▸ **WORK REQUIRED**: Write out the listing in full, matching it word for word.

-- Opening Marker --

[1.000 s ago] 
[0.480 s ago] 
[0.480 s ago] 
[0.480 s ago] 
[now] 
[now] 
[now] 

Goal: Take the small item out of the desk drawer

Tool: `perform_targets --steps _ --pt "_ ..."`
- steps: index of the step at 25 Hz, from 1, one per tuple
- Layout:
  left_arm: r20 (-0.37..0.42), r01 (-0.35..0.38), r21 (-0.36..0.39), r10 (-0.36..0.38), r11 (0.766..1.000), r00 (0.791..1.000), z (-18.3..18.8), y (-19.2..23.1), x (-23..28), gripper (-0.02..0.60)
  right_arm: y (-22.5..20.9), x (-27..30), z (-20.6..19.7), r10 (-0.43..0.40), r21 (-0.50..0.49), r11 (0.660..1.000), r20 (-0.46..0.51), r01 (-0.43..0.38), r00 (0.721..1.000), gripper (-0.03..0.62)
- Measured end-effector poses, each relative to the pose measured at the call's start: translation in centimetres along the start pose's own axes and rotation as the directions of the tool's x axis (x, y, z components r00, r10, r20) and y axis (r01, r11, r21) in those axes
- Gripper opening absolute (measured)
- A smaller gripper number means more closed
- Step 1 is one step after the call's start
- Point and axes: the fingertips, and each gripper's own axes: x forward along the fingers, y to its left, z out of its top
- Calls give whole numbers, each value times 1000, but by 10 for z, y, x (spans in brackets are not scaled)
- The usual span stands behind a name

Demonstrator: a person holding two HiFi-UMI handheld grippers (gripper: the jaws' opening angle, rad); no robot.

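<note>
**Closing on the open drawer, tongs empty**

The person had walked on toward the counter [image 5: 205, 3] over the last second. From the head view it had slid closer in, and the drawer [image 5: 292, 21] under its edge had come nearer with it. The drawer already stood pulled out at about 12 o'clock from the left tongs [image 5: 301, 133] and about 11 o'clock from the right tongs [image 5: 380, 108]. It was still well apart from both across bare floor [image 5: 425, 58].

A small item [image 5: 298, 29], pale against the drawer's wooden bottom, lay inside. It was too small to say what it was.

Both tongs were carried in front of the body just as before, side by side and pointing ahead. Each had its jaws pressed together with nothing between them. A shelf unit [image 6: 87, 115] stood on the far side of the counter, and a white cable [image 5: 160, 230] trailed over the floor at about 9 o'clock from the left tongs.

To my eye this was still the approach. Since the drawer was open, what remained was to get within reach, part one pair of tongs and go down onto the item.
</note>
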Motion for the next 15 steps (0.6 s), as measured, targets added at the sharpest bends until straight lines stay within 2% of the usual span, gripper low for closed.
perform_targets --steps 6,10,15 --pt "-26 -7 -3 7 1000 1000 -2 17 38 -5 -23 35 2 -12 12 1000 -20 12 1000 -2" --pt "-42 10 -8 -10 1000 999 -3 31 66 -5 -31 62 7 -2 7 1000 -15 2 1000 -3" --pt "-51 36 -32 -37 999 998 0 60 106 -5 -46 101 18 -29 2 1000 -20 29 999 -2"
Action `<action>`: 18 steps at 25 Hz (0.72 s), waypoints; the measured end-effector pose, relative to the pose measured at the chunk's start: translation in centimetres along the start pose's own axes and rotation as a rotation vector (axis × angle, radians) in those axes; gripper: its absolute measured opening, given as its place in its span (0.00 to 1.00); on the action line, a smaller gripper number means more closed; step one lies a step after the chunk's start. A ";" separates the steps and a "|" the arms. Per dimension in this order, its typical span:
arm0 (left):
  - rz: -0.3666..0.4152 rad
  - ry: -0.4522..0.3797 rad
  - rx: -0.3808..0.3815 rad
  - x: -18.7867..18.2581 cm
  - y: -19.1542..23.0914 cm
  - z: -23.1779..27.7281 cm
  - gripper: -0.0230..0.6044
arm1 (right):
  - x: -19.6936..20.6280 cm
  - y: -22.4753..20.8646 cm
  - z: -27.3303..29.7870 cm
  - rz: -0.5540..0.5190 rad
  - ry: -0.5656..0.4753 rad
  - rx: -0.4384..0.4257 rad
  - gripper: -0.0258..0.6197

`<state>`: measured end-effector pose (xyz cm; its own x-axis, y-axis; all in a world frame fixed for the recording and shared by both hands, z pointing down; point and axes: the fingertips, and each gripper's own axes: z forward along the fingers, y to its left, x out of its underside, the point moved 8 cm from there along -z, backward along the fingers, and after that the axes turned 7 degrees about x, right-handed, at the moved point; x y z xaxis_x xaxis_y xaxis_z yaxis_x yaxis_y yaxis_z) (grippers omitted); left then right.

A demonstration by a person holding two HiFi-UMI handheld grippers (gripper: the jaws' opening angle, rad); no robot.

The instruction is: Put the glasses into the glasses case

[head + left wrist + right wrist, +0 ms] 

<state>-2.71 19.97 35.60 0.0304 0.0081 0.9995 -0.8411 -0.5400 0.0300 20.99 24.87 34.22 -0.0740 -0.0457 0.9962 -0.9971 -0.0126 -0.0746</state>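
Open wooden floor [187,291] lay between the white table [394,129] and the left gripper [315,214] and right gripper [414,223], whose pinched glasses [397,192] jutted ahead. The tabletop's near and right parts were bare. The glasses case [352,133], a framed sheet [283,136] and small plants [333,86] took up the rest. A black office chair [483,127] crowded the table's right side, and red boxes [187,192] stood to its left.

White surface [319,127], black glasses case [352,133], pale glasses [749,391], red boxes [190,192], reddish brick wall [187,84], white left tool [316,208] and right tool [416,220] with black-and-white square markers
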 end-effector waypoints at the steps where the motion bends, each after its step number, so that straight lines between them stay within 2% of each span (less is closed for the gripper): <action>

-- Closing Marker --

▸ **EXPECTED OUTPUT**:
[1.000 s ago] 
[0.480 s ago] 
[0.480 s ago] 
[0.480 s ago] 
[now] 
[now] 
[now] 

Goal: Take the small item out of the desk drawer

Tool: `perform_targets --steps _ --pt "_ ..."`
- steps: index of the step at 25 Hz, from 1, one per tuple
- Layout:
  left_arm: r20 (-0.37..0.42), r01 (-0.35..0.38), r21 (-0.36..0.39), r10 (-0.36..0.38), r11 (0.766..1.000), r00 (0.791..1.000), z (-18.3..18.8), y (-19.2..23.1), x (-23..28), gripper (-0.02..0.60)
  right_arm: y (-22.5..20.9), x (-27..30), z (-20.6..19.7), r10 (-0.43..0.40), r21 (-0.50..0.49), r11 (0.660..1.000), r20 (-0.46..0.51), r01 (-0.43..0.38), r00 (0.721..1.000), gripper (-0.03..0.62)
- Measured end-effector poses, each relative to the pose measured at the call's start: translation in centimetres along the start pose's own axes and rotation as the directions of the tool's x axis (x, y, z components r00, r10, r20) and y axis (r01, r11, r21) in those axes
- Gripper opening absolute (measured)
- A smaller gripper number means more closed
- Step 1 is one step after the call's start
- Point and axes: the fingertips, and each gripper's own axes: x forward along the fingers, y to its left, z out of its top
- Calls give whole numbers, each value times 1000, but by 10 for z, y, x (spans in brackets are not scaled)
- The usual span stands behind a name

Demonstrator: a person holding two HiFi-UMI handheld grippers (gripper: the jaws' opening angle, rad); no robot.

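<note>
**Closing on the open drawer, tongs empty**

The person had walked on toward the counter [image 5: 205, 3] over the last second. From the head view it had slid closer in, and the drawer [image 5: 292, 21] under its edge had come nearer with it. The drawer already stood pulled out at about 12 o'clock from the left tongs [image 5: 301, 133] and about 11 o'clock from the right tongs [image 5: 380, 108]. It was still well apart from both across bare floor [image 5: 425, 58].

A small item [image 5: 298, 29], pale against the drawer's wooden bottom, lay inside. It was too small to say what it was.

Both tongs were carried in front of the body just as before, side by side and pointing ahead. Each had its jaws pressed together with nothing between them. A shelf unit [image 6: 87, 115] stood on the far side of the counter, and a white cable [image 5: 160, 230] trailed over the floor at about 9 o'clock from the left tongs.

To my eye this was still the approach. Since the drawer was open, what remained was to get within reach, part one pair of tongs and go down onto the item.
</note>
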Motion for the next 15 steps (0.6 s), as measured, targets added at the sharpest bends until straight lines stay within 2% of the usual span, gripper low for closed.
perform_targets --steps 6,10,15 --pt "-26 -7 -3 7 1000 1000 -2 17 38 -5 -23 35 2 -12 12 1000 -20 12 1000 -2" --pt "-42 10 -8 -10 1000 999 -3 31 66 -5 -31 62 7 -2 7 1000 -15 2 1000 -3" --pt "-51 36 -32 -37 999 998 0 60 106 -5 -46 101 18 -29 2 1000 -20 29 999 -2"
Action `<action>`: 18 steps at 25 Hz (0.72 s), waypoints; the measured end-effector pose, relative to the pose measured at the chunk's start: translation in centimetres along the start pose's own axes and rotation as a rotation vector (axis × angle, radians) in those axes; gripper: its absolute measured opening, given as its place in its span (0.00 to 1.00); on the action line, a smaller gripper number means more closed; step one lies a step after the chunk's start. A ";" separates the steps and a "|" the arms. Per dimension in this order, its typical span:
arm0 (left):
  - rz: -0.3666..0.4152 rad
  - ry: -0.4522..0.3797 rad
  - rx: -0.3808..0.3815 rad
  - x: -18.7867..18.2581 cm
  - y: -19.1542..23.0914 cm
  - z: -23.1779..27.7281 cm
  - gripper: -0.0230..0.6044
arm1 (right):
  - x: -19.6936..20.6280 cm
  - y: -22.4753..20.8646 cm
  - z: -27.3303..29.7870 cm
  - rz: -0.5540..0.5190 rad
  - ry: -0.5656..0.4753 rad
  - rx: -0.4384..0.4257 rad
  - gripper: -0.0258..0.6197

`<state>`: measured end-effector pose (xyz cm; its own x-axis, y-axis; all in a world frame fixed for the recording and shared by both hands, z pointing down; point and axes: the fingertips, and each gripper's own axes: z forward along the fingers, y to its left, x out of its underside, the point moved 8 cm from there along -z, backward along the fingers, and after that the axes turned 7 degrees about x, right-handed, at the moved point; x y z xaxis_x xaxis_y xaxis_z yaxis_x yaxis_y yaxis_z) (grippers omitted); left then right.

A demonstration by a person holding two HiFi-UMI handheld grippers (gripper: the jaws' opening angle, rad); no robot.

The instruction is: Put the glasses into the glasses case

[head + left wrist + right wrist, +0 ms] 

<state>-2.71 19.97 35.60 0.0304 0.0081 0.9995 -0.8411 -0.5400 0.0300 20.99 24.87 34.22 -0.0740 -0.0457 0.9962 -0.9971 -0.0126 -0.0746</state>
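Open wooden floor [187,291] lay between the white table [394,129] and the left gripper [315,214] and right gripper [414,223], whose pinched glasses [397,192] jutted ahead. The tabletop's near and right parts were bare. The glasses case [352,133], a framed sheet [283,136] and small plants [333,86] took up the rest. A black office chair [483,127] crowded the table's right side, and red boxes [187,192] stood to its left.

White surface [319,127], black glasses case [352,133], pale glasses [749,391], red boxes [190,192], reddish brick wall [187,84], white left tool [316,208] and right tool [416,220] with black-and-white square markers
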 end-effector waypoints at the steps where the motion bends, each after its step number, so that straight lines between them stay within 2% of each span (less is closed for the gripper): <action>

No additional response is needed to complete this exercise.